I was sitting in a grove of those special trees, wishing that I had brought my History along, when Alacrity came up. She wore a short dress of tree cloth with wooden buttons down the side. She bent down to lay her bow and arrows against the tree. You could see most of her powerful, long legs, and her breasts seemed to point wherever she happened to be looking.

She turned to me then.

“Hi, Chance,” she said. Then she moved close just like the child she still was.

“Hey, Alacrity. What’s goin’ on?”

“Nuthin’,” she said.

We sat there for a few moments, looking into space.

“When I was out there with Bones,” Alacrity said, “I could hear you calling for me. I could hear you when I was sleeping and I could feel myself gettin’ bigger and stronger. And I could hear you calling for me, and all I wanted was to come back here to you.”

She put her hand on the inside of my thigh.

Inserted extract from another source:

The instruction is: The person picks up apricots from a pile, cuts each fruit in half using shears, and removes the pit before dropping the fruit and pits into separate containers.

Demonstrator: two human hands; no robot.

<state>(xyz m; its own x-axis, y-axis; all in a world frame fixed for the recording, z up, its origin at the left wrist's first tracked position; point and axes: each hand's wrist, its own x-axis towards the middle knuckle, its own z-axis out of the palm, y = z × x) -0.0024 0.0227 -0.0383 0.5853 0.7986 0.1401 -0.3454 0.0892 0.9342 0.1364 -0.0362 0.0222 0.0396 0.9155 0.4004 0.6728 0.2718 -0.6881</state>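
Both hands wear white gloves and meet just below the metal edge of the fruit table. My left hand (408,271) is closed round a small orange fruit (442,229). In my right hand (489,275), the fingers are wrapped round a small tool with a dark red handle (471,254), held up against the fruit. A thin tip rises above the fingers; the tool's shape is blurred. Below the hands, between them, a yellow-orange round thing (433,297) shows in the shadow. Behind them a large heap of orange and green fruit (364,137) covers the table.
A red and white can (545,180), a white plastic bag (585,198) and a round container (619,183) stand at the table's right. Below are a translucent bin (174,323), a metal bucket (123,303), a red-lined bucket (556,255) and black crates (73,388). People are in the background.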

“I wanted you to do it to me,” she said.

“Oh, yeah?” I tried to sound nonchalant.

“Uh-huh.” Her hand moved up slightly. I was very aware that the fabric of my tree-cloth pants was no thicker than skin.

“What do you want now?” I asked.

It was a first kiss for her. A first kiss as a woman, that is. She pushed her lips against mine and shivered. I wanted to believe that she was just a young woman coming to a man she thought she could trust.

It was a sweet kiss, and I needed love.

But Alacrity had been like a little niece to me only a few weeks before. I wanted her but had no intention of giving in to that desire. I’d like to say that I pushed her away and told her that there would be other men for her. But other circumstances separated us that day.

“You guys better stop that!” he shouted.

Alacrity was on her feet, nocking her arrow in the direction of the shout. Through the dense tangle of leaves, maybe sixty yards away, I could see a form that I knew had to be Reggie. With the impossible speed of a dream, Alacrity pulled and let her arrow fly.